▶ _Work instruction_
When you copy the data, keep every word exactly as it is and leave the pictures out.
Dataset content section start
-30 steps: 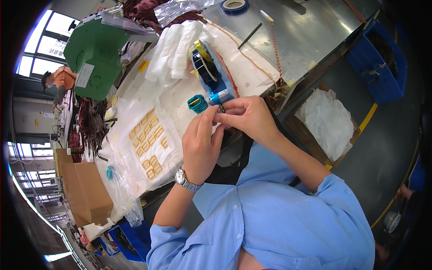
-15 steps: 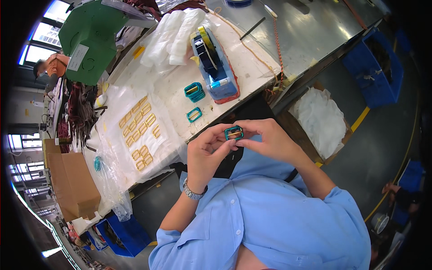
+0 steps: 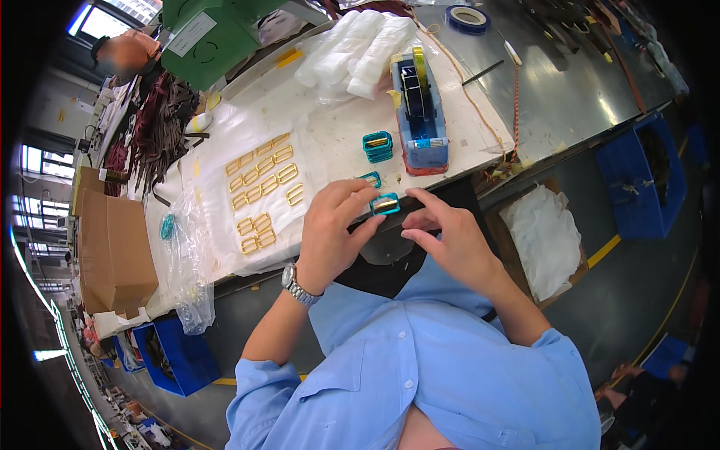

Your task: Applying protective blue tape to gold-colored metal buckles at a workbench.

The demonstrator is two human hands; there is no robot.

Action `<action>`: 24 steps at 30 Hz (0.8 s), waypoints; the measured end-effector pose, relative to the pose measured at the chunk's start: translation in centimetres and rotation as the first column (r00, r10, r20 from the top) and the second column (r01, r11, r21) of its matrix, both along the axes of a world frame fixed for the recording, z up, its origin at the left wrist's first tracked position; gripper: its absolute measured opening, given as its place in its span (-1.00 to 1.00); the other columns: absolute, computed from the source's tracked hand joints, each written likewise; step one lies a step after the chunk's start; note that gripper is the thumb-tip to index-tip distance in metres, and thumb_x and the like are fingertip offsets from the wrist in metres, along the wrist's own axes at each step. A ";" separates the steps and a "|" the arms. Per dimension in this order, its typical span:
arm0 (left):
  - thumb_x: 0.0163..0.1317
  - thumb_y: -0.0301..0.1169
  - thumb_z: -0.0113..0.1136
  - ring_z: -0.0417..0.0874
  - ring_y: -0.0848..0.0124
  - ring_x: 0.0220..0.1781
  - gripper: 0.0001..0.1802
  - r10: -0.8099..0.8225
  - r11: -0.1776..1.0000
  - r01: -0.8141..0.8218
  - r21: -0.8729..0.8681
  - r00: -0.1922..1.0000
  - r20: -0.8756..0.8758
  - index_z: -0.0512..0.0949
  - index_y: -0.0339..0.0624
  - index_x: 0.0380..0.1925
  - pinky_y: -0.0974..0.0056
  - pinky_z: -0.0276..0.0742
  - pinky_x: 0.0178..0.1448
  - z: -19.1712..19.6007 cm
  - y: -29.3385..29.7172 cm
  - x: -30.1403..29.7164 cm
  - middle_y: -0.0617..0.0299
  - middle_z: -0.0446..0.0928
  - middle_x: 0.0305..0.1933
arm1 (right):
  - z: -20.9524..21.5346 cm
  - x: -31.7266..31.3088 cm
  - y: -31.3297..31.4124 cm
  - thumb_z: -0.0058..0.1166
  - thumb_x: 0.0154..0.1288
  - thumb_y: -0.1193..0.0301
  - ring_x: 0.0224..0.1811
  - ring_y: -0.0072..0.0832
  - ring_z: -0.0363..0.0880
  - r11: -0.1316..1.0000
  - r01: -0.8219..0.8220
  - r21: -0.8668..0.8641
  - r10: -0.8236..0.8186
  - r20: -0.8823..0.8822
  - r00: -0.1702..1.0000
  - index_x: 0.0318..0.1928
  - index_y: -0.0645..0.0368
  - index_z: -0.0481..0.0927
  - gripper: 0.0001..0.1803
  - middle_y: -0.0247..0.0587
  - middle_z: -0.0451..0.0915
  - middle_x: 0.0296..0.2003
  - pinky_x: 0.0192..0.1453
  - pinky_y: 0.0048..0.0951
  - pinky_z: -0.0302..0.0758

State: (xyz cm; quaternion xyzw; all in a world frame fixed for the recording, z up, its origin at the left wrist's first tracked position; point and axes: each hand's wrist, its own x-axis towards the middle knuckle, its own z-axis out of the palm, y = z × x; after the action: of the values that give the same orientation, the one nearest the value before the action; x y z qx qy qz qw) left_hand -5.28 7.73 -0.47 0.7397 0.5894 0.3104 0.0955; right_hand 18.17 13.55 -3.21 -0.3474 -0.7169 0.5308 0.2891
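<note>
Between the thumb and fingers of my left hand (image 3: 330, 232) is a slide buckle (image 3: 385, 204) with a teal-covered frame and a gold middle bar, held by the near edge of the table. My right hand (image 3: 454, 236) is just right of it, apart from the buckle, its fingers spread and bare. A second teal buckle (image 3: 373, 179) lies right behind, partly covered by my left fingers. Farther back stands a small stack of teal buckles (image 3: 377, 148). Left of my left hand, gold slide buckles (image 3: 262, 181) lie in rows on a white sheet.
A blue tape dispenser (image 3: 424, 135) stands behind my right hand, with rolls of white plastic (image 3: 364, 52) beside it. At the left are a clear plastic bag (image 3: 187, 262) and a cardboard box (image 3: 112, 251). A lined carton (image 3: 544, 240) sits on the floor at right.
Both hands have moved forward from in front of my chest to the table edge. My right hand has let go of the buckle, which stays in my left. The view has shifted.
</note>
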 end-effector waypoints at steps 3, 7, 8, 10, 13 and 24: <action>0.14 -0.52 0.57 0.70 0.08 0.22 -0.60 0.142 0.988 -0.146 0.057 0.987 0.071 0.77 -0.22 0.02 0.06 0.64 0.27 -1.8 1.1 -1.5 0.11 0.73 0.12 | 0.7 0.4 0.5 0.38 0.46 0.48 -0.16 -0.27 0.90 0.998 0.059 0.038 -0.060 0.019 0.998 0.33 0.30 0.65 -0.52 -0.03 0.85 -0.18 0.01 -0.37 0.77; 0.16 -0.50 0.57 0.66 0.07 0.23 -0.61 0.200 0.977 -0.198 0.077 0.979 -0.027 0.77 -0.23 0.03 0.04 0.60 0.32 -3.3 2.0 -1.7 0.11 0.72 0.13 | 1.0 1.4 1.0 0.30 0.51 0.54 -0.16 -0.40 0.89 0.984 0.163 -0.069 -0.168 -0.076 0.983 0.31 0.32 0.66 -0.59 -0.04 0.87 -0.18 -0.01 -0.41 0.76; 0.17 -0.50 0.56 0.65 0.07 0.23 -0.61 0.210 0.976 -0.207 0.061 0.976 -0.049 0.77 -0.23 0.03 0.04 0.59 0.33 -3.5 2.0 -1.7 0.11 0.72 0.13 | 1.1 1.5 1.0 0.24 0.53 0.58 -0.17 -0.50 0.86 0.975 0.196 -0.101 -0.208 -0.125 0.970 0.28 0.32 0.68 -0.64 -0.11 0.86 -0.20 -0.02 -0.46 0.75; 0.17 -0.48 0.56 0.64 0.06 0.23 -0.61 0.214 0.975 -0.213 0.067 0.977 -0.013 0.76 -0.22 0.03 0.03 0.58 0.32 -3.7 1.9 -1.6 0.12 0.72 0.11 | 1.6 1.8 1.3 0.23 0.55 0.58 -0.19 -0.54 0.83 0.969 0.219 -0.112 -0.235 -0.152 0.960 0.27 0.32 0.69 -0.66 -0.14 0.85 -0.21 -0.03 -0.48 0.74; 0.18 -0.47 0.55 0.63 0.06 0.22 -0.61 0.228 0.970 -0.231 0.068 0.972 0.053 0.76 -0.21 0.03 0.03 0.58 0.30 -3.8 1.8 -1.7 0.12 0.71 0.09 | 2.1 1.9 1.9 0.19 0.57 0.59 -0.23 -0.62 0.74 0.958 0.256 -0.130 -0.277 -0.182 0.944 0.24 0.32 0.72 -0.69 -0.23 0.83 -0.23 -0.07 -0.55 0.70; 0.21 -0.48 0.54 0.65 0.04 0.20 -0.62 0.213 0.977 -0.210 0.046 0.974 -0.082 0.77 -0.21 0.05 0.04 0.61 0.28 -1.9 1.7 -1.4 0.07 0.69 0.13 | 2.7 0.3 7.2 0.26 0.59 0.36 0.00 -0.44 0.71 0.845 0.391 0.365 -0.376 -0.115 0.920 0.04 0.26 0.82 -0.76 -0.18 0.78 0.00 -0.10 -0.42 0.61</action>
State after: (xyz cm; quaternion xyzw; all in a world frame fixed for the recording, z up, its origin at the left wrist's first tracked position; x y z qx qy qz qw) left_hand -6.66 9.42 -2.34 0.6872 0.6624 0.2973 0.0227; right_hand 18.42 20.75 -0.56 -0.4103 -0.7165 0.3196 0.4649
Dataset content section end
▶ _Written answer_
-30 steps: 
-15 steps: 
+0 steps: 

Your task: Applying protective blue tape to gold-colored metal buckles at a workbench.

The demonstrator is two human hands; there is no robot.

Action `<action>`: 24 steps at 30 Hz (0.8 s), waypoints; the measured end-effector pose, relative to the pose measured at the chunk's start: translation in centimetres and rotation as the first column (r00, r10, r20 from the top) and the second column (r01, r11, r21) of its matrix, both along the axes of a world frame fixed for the recording, z up, its origin at the left wrist's first tracked position; gripper: its absolute measured opening, given as its place in its span (-1.00 to 1.00); the other columns: absolute, computed from the source's tracked hand joints, each written likewise; step one lies a step after the chunk's start; note that gripper is the thumb-tip to index-tip distance in metres, and thumb_x and the like are fingertip offsets from the wrist in metres, along the wrist's own axes at each step. A ";" separates the steps and a "|" the arms. Per dimension in this order, its typical span:
arm0 (left):
  - thumb_x: 0.0163..0.1317
  - thumb_y: -0.0301..0.1169
  - thumb_z: -0.0113..0.1136
  - ring_z: -0.0417..0.0874
  - ring_y: -0.0848..0.0124
  - ring_x: 0.0220..0.1781
  - gripper: 0.0001..0.1802
  - r10: -0.8099..0.8225
  - r11: -0.1776..1.0000
  - r01: -0.8141..0.8218
  - r21: -0.8729..0.8681
  - r00: -0.1922..1.0000
  - r20: -0.8756..0.8758
  - index_z: -0.0512..0.0949
  - index_y: -0.0339..0.0624
  - index_x: 0.0380..0.1925
  - pinky_y: -0.0974..0.0056
  - pinky_z: -0.0276..0.0742
  - pinky_x: 0.0178..0.1448
  - z: -19.1712..19.6007 cm
  - y: -29.3385..29.7172 cm
  - x: -30.1403..29.7164 cm
  - middle_y: -0.0617..0.0299
  - middle_z: -0.0446..0.0928
  - middle_x: 0.0305..0.1933
arm1 (right):
  - z: -20.9524..21.5346 cm
  - x: -31.7266..31.3088 cm
  - y: -31.3297..31.4124 cm
  - thumb_z: -0.0058..0.1166
  - thumb_x: 0.0154..0.1288
  - thumb_y: -0.1193..0.0301
  - ring_x: 0.0224..0.1811
  - ring_y: -0.0072..0.0832
  - ring_z: -0.0363..0.0880
  - r11: -0.1316..1.0000
  - r01: -0.8219..0.8220
  - r21: -0.8668..0.8641
  - r10: -0.8236..0.8186
  - r20: -0.8823..0.8822
  - r00: -0.1702..1.0000
  - index_x: 0.0318..0.1928
  - index_y: -0.0645..0.0368
  - index_z: -0.0481..0.0927
  - gripper: 0.0001..0.1803
  - middle_y: -0.0247..0.0587
  - middle_z: -0.0451..0.0915
  - middle_x: 0.0296..0.2003
  - pinky_x: 0.0192..0.1453
  - pinky_y: 0.0048..0.0951
  - pinky_z: -0.0302..0.0758

State: (xyz cm; quaternion xyzw; all in a world frame fixed for the recording, z up, its origin at the left wrist's first tracked position; point and axes: each hand's wrist, its own x-axis towards the middle knuckle, its own z-axis out of the palm, y = z × x; after the action: of the values that give the same orientation, the one nearest the value before the action; x y z qx qy qz qw) left_hand -5.28 7.73 -0.47 0.7397 0.5894 0.3104 0.0955; right_hand 18.17 13.55 -3.21 -0.3474 -0.7169 0.5308 0.2891
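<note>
Between the thumb and fingers of my left hand (image 3: 330, 232) is a slide buckle (image 3: 385, 204) with a teal-covered frame and a gold middle bar, held by the near edge of the table. My right hand (image 3: 454, 236) is just right of it, apart from the buckle, its fingers spread and bare. A second teal buckle (image 3: 373, 179) lies right behind, partly covered by my left fingers. Farther back stands a small stack of teal buckles (image 3: 377, 148). Left of my left hand, gold slide buckles (image 3: 262, 181) lie in rows on a white sheet.
A blue tape dispenser (image 3: 424, 135) stands behind my right hand, with rolls of white plastic (image 3: 364, 52) beside it. At the left are a clear plastic bag (image 3: 187, 262) and a cardboard box (image 3: 112, 251). A lined carton (image 3: 544, 240) sits on the floor at right.
Both hands have moved forward from in front of my chest to the table edge. My right hand has let go of the buckle, which stays in my left. The view has shifted.
</note>
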 end-effector waypoints at steps 3, 7, 8, 10, 13 and 24: <action>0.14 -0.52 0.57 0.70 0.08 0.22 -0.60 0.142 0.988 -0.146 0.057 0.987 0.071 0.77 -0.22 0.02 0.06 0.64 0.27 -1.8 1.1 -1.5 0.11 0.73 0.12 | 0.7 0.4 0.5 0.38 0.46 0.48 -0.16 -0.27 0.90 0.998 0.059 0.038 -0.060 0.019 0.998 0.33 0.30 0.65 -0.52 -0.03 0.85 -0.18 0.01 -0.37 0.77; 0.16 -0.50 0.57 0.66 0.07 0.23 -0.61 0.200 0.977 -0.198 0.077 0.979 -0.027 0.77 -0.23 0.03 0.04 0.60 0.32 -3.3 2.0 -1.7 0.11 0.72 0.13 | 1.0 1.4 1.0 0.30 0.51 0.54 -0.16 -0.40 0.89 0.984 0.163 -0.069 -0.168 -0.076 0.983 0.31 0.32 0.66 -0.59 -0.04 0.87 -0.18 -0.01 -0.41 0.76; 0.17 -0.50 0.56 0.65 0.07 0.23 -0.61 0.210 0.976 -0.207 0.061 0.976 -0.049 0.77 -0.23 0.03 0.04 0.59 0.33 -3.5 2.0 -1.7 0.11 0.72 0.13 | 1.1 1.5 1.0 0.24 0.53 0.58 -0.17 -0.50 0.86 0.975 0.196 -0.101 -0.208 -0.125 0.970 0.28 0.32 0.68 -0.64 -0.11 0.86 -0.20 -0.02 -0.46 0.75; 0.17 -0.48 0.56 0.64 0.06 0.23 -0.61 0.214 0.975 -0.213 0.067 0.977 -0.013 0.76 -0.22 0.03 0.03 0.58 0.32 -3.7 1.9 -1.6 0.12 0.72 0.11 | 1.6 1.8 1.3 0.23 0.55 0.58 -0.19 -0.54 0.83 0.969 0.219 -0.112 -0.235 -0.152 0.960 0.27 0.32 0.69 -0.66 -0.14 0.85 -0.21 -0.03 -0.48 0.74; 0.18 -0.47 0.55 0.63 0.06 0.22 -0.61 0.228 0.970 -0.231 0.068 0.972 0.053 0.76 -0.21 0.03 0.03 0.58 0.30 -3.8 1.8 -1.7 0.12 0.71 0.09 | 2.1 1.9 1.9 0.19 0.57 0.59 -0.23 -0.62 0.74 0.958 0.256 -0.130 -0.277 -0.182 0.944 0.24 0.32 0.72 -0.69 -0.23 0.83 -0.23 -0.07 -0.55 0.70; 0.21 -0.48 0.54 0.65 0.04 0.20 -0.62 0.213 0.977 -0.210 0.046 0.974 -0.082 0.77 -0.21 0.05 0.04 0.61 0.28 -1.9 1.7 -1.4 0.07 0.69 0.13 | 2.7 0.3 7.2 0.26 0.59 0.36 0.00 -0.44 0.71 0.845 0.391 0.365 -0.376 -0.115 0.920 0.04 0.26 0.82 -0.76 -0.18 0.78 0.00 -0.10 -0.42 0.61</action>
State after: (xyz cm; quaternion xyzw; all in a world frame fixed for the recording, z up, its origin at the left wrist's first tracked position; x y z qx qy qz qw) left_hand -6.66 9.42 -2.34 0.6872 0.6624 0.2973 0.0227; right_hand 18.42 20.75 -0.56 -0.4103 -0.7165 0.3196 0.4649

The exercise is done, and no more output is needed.